In order for Loesser to convince audiences that Sarah Brown and Sky Masterson are a good match, he needed to make Sarah become more of a “doll” like Adelaide; conversely, he needed to portray Sky as more gentlemanly than his crapshooting colleagues. He accomplishes the first part of this task by transforming Sarah’s rhythmic nature, giving the normally straitlaced and rhythmically even “mission doll” quarter-note triplets in “I’ll Know” and syncopations in “If I Were a Bell.”16

Sarah must also cast aside her biases against the petty vice of gambling and learn that a man does not have to be a “breakfast eating Brooks Brothers type” to be worthy of her love. In her first meeting with Sky, she discovers a person who surpasses her considerable knowledge of the Bible (Sky emphatically points out that the Salvation Army sign, “No peace unto the wicked” is incorrectly attributed to Proverbs [23:9] instead of to Isaiah [57:21]). Soon Sky will reveal himself to be morally sound, genuinely sensitive, and capable of practicing what the Bible preaches. Not only does he refuse to take advantage of her physically in act I, but he will even lie to protect her reputation in act II.

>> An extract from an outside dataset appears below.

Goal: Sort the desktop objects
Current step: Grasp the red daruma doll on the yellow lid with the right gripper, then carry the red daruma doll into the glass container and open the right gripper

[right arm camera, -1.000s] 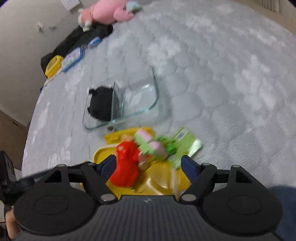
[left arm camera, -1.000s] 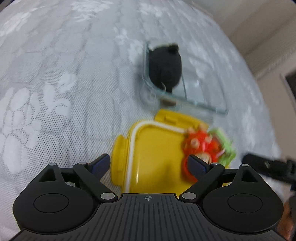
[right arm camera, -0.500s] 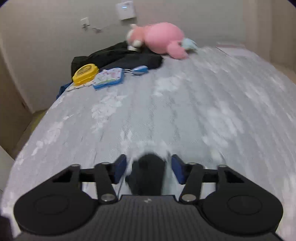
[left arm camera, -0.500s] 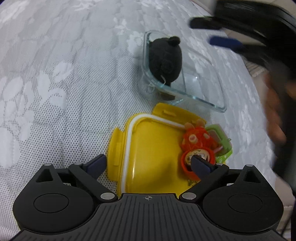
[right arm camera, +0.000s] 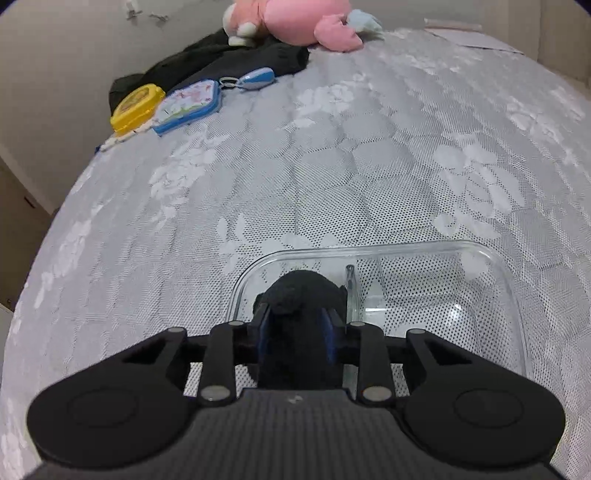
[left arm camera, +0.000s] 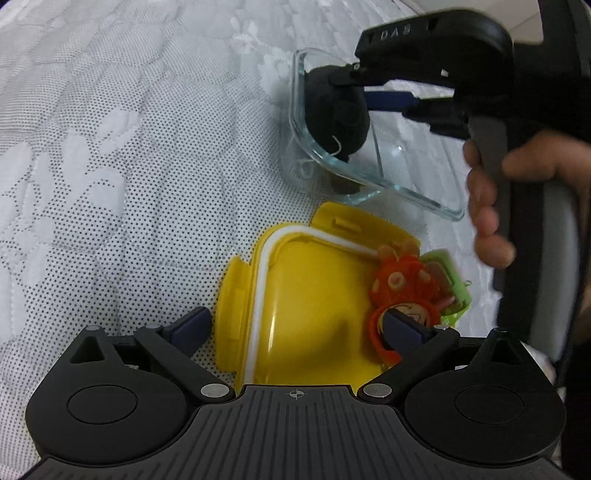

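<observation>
A black plush toy (left arm camera: pixel 334 112) lies in a clear glass dish (left arm camera: pixel 417 201) on the white lace cover. My right gripper (right arm camera: pixel 296 328) is shut on the black plush toy (right arm camera: pixel 299 295) inside the glass dish (right arm camera: pixel 502 273); the gripper also shows in the left wrist view (left arm camera: pixel 369 92). A yellow lid (left arm camera: pixel 314 295) lies in front of the dish with an orange toy (left arm camera: pixel 402 291) and a green toy (left arm camera: pixel 448 273) at its right edge. My left gripper (left arm camera: pixel 295 325) is open and empty over the lid, its right finger beside the orange toy.
At the far end of the cover lie a pink plush (right arm camera: pixel 295 18), black cloth (right arm camera: pixel 221 62), a yellow case (right arm camera: pixel 136 107), a blue pouch (right arm camera: pixel 188 107) and a blue keyring (right arm camera: pixel 255 79). A wall rises behind them.
My right gripper came down into the glass dish and closed on the black plush toy. My left gripper stayed open over the yellow lid.
</observation>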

After audiences learn from his dialogue with Sarah that Sky’s interest in and knowledge of the Bible sets him apart from the other “guys,” his music tells us that he is capable of singing a different tune. His very first notes in “I’ll Know” may depart from Sarah’s lyricism, metrical regularity, and firm tonal harmonic underpinning, but after Sarah finishes her chorus, audiences will discover that Sky shares her chorus and verse as well as chapter and verse. Following Sarah’s more “doll-like” acknowledgment of her changing feelings toward Sky in “If I Were a Bell,” Sky is almost ready to initiate their second duet, “I’ve Never Been in Love Before.” But first he needs to tell Sarah in “My Time of Day” (predawn) that she is the first person with whom he wants to share these private hours. The metrical irregularity, radical melodic shifts, and above all the harmonic ambiguity that mark his world before he met Sarah capture the essence of Sky’s dramatic as well as musical personality.

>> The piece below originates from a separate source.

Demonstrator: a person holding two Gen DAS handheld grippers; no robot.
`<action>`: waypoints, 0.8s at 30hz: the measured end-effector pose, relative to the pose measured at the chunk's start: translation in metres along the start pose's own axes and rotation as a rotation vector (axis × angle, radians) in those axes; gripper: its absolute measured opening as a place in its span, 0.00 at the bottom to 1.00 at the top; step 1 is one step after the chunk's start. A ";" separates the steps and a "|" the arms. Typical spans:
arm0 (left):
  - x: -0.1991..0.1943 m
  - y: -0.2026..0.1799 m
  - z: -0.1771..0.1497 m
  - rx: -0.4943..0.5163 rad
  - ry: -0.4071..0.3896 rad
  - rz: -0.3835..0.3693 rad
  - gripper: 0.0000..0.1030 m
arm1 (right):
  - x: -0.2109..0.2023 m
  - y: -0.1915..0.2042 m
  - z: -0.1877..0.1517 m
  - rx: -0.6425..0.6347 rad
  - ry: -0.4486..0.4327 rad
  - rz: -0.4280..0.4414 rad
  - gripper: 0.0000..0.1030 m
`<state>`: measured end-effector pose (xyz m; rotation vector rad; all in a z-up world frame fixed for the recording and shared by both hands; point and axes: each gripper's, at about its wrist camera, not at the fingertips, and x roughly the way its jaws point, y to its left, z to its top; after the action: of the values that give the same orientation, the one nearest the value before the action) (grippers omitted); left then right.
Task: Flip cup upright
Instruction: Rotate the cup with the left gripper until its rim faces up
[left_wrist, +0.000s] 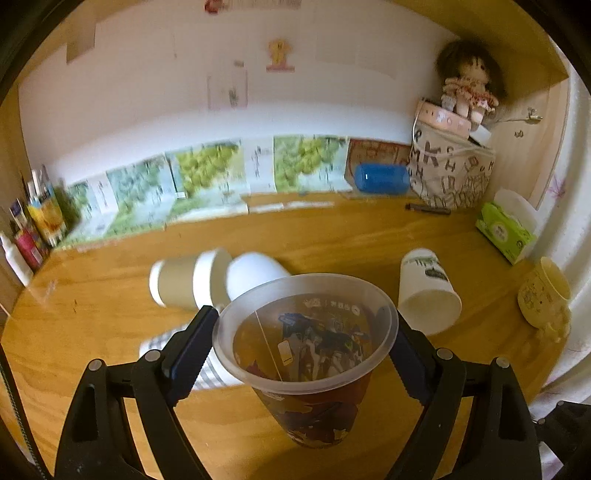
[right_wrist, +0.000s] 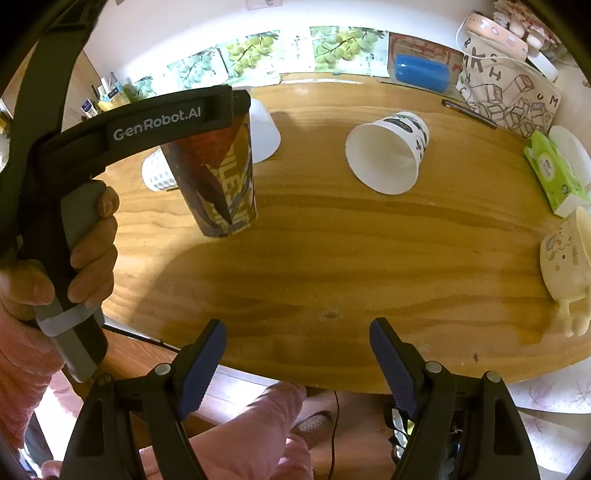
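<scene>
My left gripper is shut on a printed plastic cup near its clear rim. The cup is mouth up, its base just above or on the wooden table. In the right wrist view the same cup hangs almost upright under the left gripper body, its base at the table surface. My right gripper is open and empty over the table's near edge. A white paper cup with green print lies on its side mid-table, mouth toward me; it also shows in the left wrist view.
A brown-sleeved cup and a white cup lie on their sides behind the held cup. A checked cup lies to the left. A cream mug, a green tissue box, a tote bag and a blue cylinder sit right and back.
</scene>
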<state>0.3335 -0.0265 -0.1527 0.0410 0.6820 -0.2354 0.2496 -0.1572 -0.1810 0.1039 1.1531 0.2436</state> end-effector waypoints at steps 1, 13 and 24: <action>-0.001 -0.001 0.000 0.011 -0.021 0.009 0.87 | 0.001 0.000 0.001 0.002 0.001 0.002 0.78; -0.001 -0.012 -0.008 0.140 -0.145 0.021 0.87 | 0.004 -0.002 0.008 0.017 -0.033 -0.010 0.78; 0.000 -0.017 -0.025 0.191 -0.158 0.008 0.87 | 0.006 -0.018 0.011 0.075 -0.049 -0.041 0.78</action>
<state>0.3144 -0.0405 -0.1713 0.2062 0.5004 -0.2921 0.2641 -0.1728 -0.1853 0.1520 1.1144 0.1609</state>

The twenty measures of this private confession (the opening and closing measures are shown in Example 11.1) is stylistically far removed from any other music in Guys and Dolls. After the first chord sets up F major, Sky’s restless nature will not allow him to find solace in a tonal center. By the end of his first phrase on the words “dark time,” he is already singing a descending diminished fifth or tritone (D to A) which clashes with the dominant seventh harmony on C (C-E-G-B) that pulls to F major. Only when Sarah becomes the first person to learn Sky’s real name, the biblical Obediah, will the orchestra—as the surrogate for Sky’s feelings—return the music to F major. But now F is reinterpreted as a new dominant harmony instead of a tonic and serves to prepare a new tonal center, Bb major, and herald a new song, “I’ve Never Been in Love Before.”

Even when Sky sings his own music rather than Sarah’s, he shows his closeness to her by avoiding much of the metrical, melodic, and harmonic conventionality and syncopated fun of the other “guys.” In his song for the souls of his gambling colleagues in act II, “Luck Be a Lady,” syncopation is reserved for the ends of phrases, and his music, compared to the music of the tinhorns Rusty, Benny, and Nicely-Nicely, is contrastingly square. The marriage of Sarah and Sky at the end of the show is thus made possible (and believable) by the compromising evolution of their musical personalities. Just as Sarah becomes more like Sky and his world, Sky moves closer to Sarah’s original musical identity.

Example 11.1. “My Time of Day”

(a) opening

(b) closing

Before their individuality is established Sky and Sarah are introduced more generically in their respective worlds in one of the most perfect and imaginative Broadway expositions, an opening scene that includes “Runyonland,” “Fugue for Tinhorns,” “Follow the Fold,” and “The Oldest Established.” The ancestor of “Runyonland” was Rodgers and Hammerstein’s Carousel, which opened with an inspired pantomimed prologue—Guys and Dolls also includes an independent overture—that set up an ambiance and allowed audiences to place Julie Jordan’s subsequent denial of her feelings in perspective. As we have seen in chapter 9, the Carousel pantomime focused on establishing the relationships between the central characters, Julie and Billy Bigelow, and the jealousy their romance will arouse in the carousel proprietress, Mrs. Mullin.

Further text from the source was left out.